• WORK ITEM:
Transcribe exactly the line that contains "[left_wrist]" and each line that comes after it in the material, the last line included, and nothing more.

• SUPPLIED INFORMATION:
────

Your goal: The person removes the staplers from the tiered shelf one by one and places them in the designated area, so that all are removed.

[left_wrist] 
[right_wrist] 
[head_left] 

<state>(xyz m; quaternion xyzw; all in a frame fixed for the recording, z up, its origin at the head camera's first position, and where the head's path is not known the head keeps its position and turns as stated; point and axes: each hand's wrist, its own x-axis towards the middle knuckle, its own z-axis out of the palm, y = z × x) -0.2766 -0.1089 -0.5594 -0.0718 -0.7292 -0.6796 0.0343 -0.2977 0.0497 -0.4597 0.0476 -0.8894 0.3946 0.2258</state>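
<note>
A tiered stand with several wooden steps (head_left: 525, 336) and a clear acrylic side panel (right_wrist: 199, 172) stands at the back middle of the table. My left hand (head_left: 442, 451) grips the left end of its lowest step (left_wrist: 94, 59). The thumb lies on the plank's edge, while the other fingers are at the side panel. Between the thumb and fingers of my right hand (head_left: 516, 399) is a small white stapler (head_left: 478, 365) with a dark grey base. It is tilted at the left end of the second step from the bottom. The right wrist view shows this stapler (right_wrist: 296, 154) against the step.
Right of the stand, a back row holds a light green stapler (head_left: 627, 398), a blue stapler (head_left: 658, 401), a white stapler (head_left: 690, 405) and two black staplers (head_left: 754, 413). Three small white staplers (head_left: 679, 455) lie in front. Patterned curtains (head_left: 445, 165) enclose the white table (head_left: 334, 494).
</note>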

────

• RESULT FOR THIS EXERCISE:
[left_wrist] 
[right_wrist] 
[head_left] 

<state>(xyz m; quaternion xyzw; all in a frame fixed for the recording, z up, its origin at the head camera's first position, and where the head's path is not known the head keeps its position and turns as stated; point and axes: each hand's wrist, its own x-axis towards the middle knuckle, its own z-axis out of the palm, y = z × x) -0.2766 -0.1089 -0.5594 -0.0718 -0.7292 -0.6796 0.0343 -0.2977 0.0497 -0.4597 0.0476 -0.8894 0.3946 0.2258</state>
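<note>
A tiered stand with several wooden steps (head_left: 525, 336) and a clear acrylic side panel (right_wrist: 199, 172) stands at the back middle of the table. My left hand (head_left: 442, 451) grips the left end of its lowest step (left_wrist: 94, 59). The thumb lies on the plank's edge, while the other fingers are at the side panel. Between the thumb and fingers of my right hand (head_left: 516, 399) is a small white stapler (head_left: 478, 365) with a dark grey base. It is tilted at the left end of the second step from the bottom. The right wrist view shows this stapler (right_wrist: 296, 154) against the step.
Right of the stand, a back row holds a light green stapler (head_left: 627, 398), a blue stapler (head_left: 658, 401), a white stapler (head_left: 690, 405) and two black staplers (head_left: 754, 413). Three small white staplers (head_left: 679, 455) lie in front. Patterned curtains (head_left: 445, 165) enclose the white table (head_left: 334, 494).
</note>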

There is no more output to give.